Today, I learned about the algebraic properties of addition and multiplication. These properties are commutative, associative, and distributive. The commutative property states that the order in which we add or multiply numbers does not affect the result. For example, 2+3 is the same as 3+2, and 2x3 is the same as 3x2. The associative property states that we can group numbers in different ways without changing the result. For example, (2+3)+4 is the same as 2+(3+4), and (2x3)x4 is the same as 2x(3x4). The distributive property states that we can distribute a factor across a sum or difference. For example, 2x(3+4) is the same as 2x3 + 2x4.

Journal Entry 2:

Today, I learned about algebraic expressions and how to simplify them using the properties of addition and multiplication. An algebraic expression is a combination of numbers, variables, and operations. For example, 2x + 3y - 4z is an algebraic expression. To simplify an expression, we use the properties of addition and multiplication to combine like terms and simplify the expression as much as possible. Like terms are terms that have the same variables raised to the same powers. For example, 2x and 5x are like terms, but 2x and 5y are not. We can add or subtract like terms by adding or subtracting their coefficients. For example, 2x + 5x is 7x. We can also multiply terms by using the distributive property.

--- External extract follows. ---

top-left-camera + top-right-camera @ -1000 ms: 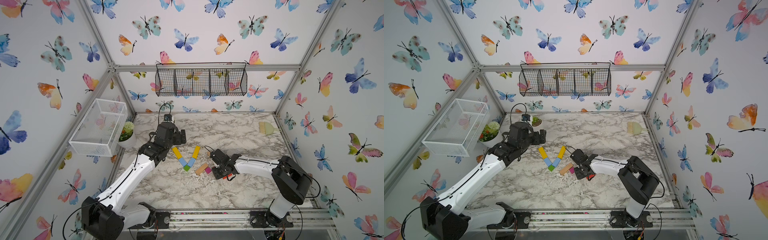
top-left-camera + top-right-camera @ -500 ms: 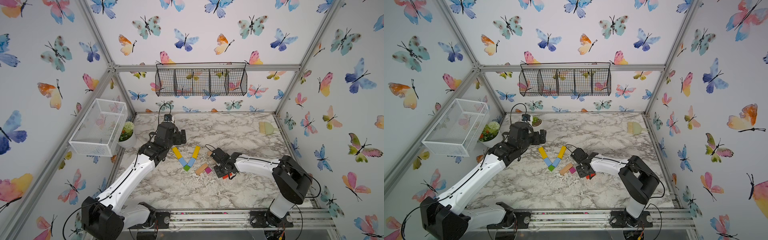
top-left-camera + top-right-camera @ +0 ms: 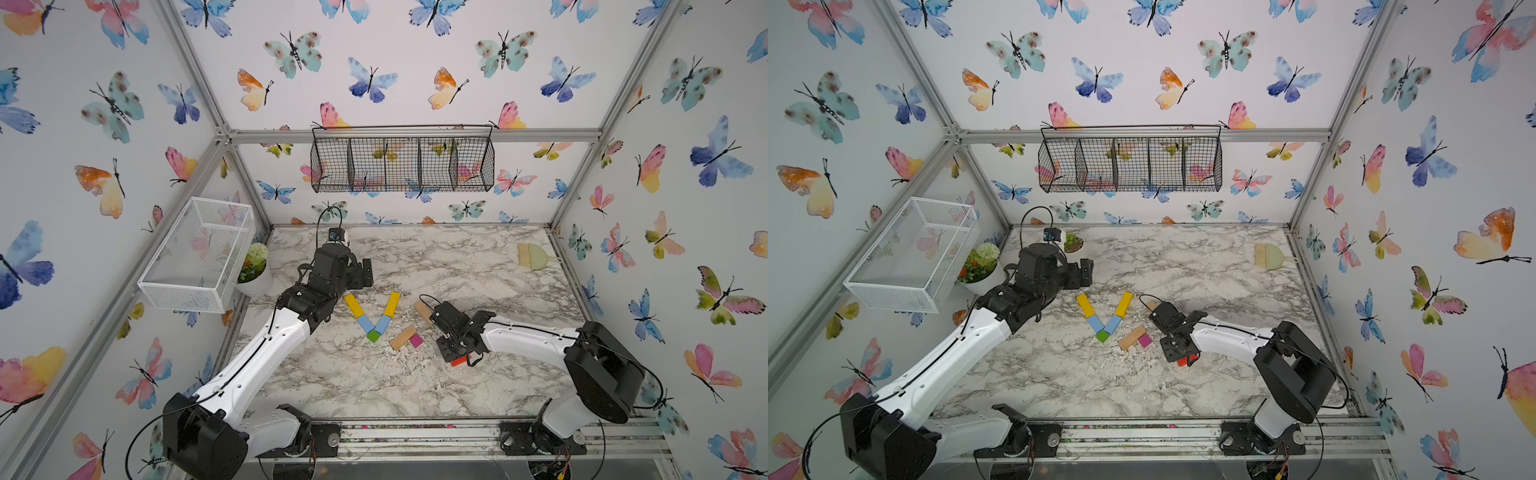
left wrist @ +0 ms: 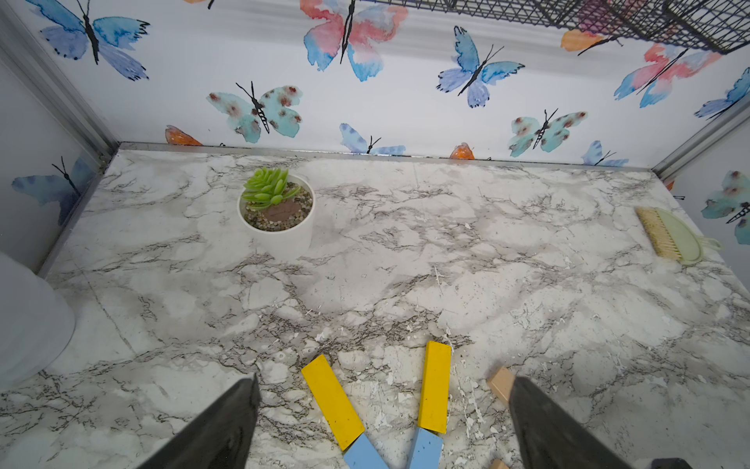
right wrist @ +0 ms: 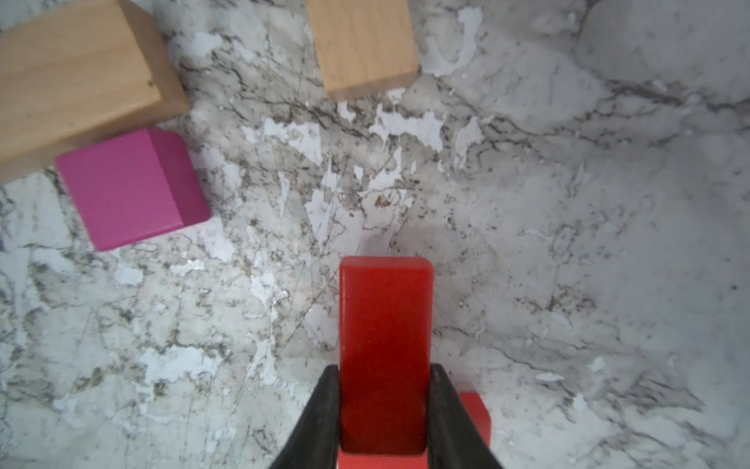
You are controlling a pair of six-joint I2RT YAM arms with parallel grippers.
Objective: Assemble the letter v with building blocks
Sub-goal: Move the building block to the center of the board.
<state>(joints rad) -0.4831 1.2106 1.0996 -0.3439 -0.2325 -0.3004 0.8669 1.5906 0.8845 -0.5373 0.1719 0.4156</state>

For example, 2(3x + 4y) is 6x + 8y.

Journal Entry 3:

Today, I learned about algebraic expressions with exponents. An exponent is a small number written to the right of a base number that indicates how many times to multiply the base by itself. For example, in 2³, the base is 2 and the exponent is 3. To simplify an expression with exponents, we use the properties of exponents, such as the product rule and the power rule. The product rule states that when multiplying two powers with the same base, we add their exponents. For example, 2³ x 2² is 2^(3+2) or 2^5. The power rule states that when raising a power to another power, we multiply the exponents. For example, (2²)³ is 2^(2x3) or 2^6. We can also simplify expressions with exponents by combining like terms, just like we did with expressions without exponents.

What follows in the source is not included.